The headline action is the new Scottish Child Payment of £10 per week, to tackle child poverty. The Scottish Government will begin payments to eligible families with children under the age of six by Christmas 2020, and to all eligible families with children up to 16 years of age by 2022. This aims to lift 30,000 children out of poverty. This is a very welcome step, which resulted from collective campaigning from the third sector lead by the Child Poverty Action Group and the Poverty Alliance.
In addition, Social Security Scotland will be rolling out a new Job Start Payment, the Young Carer Grant, Disability Assistance for Children and Young People and, this month, the Funeral Support Payment.
The Care Review has been working in partnership with the Scottish Government for over a year to identify the policy areas that could deliver positive change for the care experienced community in Scotland. We welcome the useful and practical proposals, including:
- Care experienced parents being able to access early years learning provision for two year olds (becoming part of the eligible 2’s)
- Removal of the age cap of 26 for the care experienced student bursary, which means that older care experienced people can go to college or university
- Access to a Job Grant up until the age of 26 to help with the costs of starting work
- Free access to dental health treatment up to the age of 26
- Legislative change to support brothers and sisters in care either staying together or continuing to see one another
- Access to discretionary housing benefit to help maintain tenancies
- Developing a care leavers homelessness prevention pathway
Mental Health and Wellbeing
Mental health support has been a key area for children, young people and families and the government is showing commitment to implementing the Mental Health Taskforce recommendations. The Scottish Government has already announced many of these, including:
- School counsellors
- £17million investment in community wellbeing services, to which children and young people can self-refer.
- A 24/7 crisis service, with links to the emergency services, to support children young people and families.
- An extra £4 million investment in CAMHS
- Establishment of a National Suicide Prevention Leadership Group
These changes are welcome but they are mainly about acute care and crisis provision. There is little for preventative and community services, despite the importance of early intervention and third sector services for the whole family.

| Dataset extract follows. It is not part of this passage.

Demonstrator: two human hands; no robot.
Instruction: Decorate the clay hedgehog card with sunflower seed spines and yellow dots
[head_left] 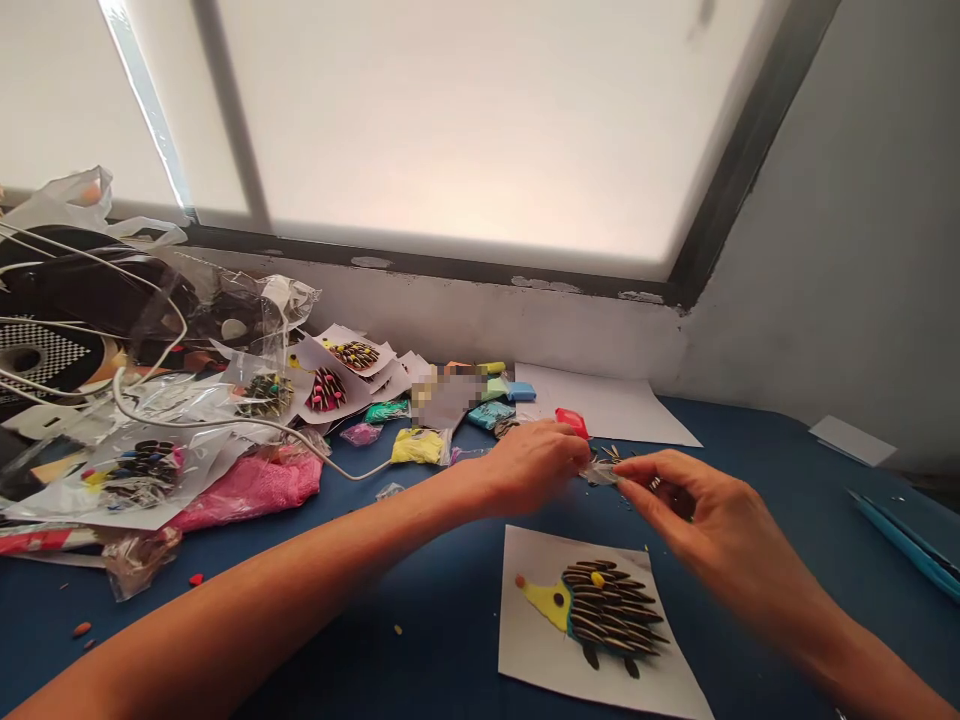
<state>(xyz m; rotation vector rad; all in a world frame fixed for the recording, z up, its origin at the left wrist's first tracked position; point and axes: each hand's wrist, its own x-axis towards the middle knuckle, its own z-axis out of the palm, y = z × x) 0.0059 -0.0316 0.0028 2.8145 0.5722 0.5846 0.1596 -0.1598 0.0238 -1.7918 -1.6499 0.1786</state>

The Scottish Government also plans to expand the National Trauma Training Programme over the next two years, providing the opportunity for more frontline staff to receive training.
Keeping children safe remains a key priority. There is no legislation planned in this area (apart from establishing a statutory redress scheme for anyone who has been a victim of historical child abuse whilst in care in Scotland. However, there are a raft of support to child protection practice including:
- publishing revised National Guidance for Child Protection in Scotland
- publishing a national dataset to support the planning and delivery of child protection
- developing Scottish standards for a child-centred approach to delivering justice, care and recovery for children who have experienced trauma (the Barnahus concept).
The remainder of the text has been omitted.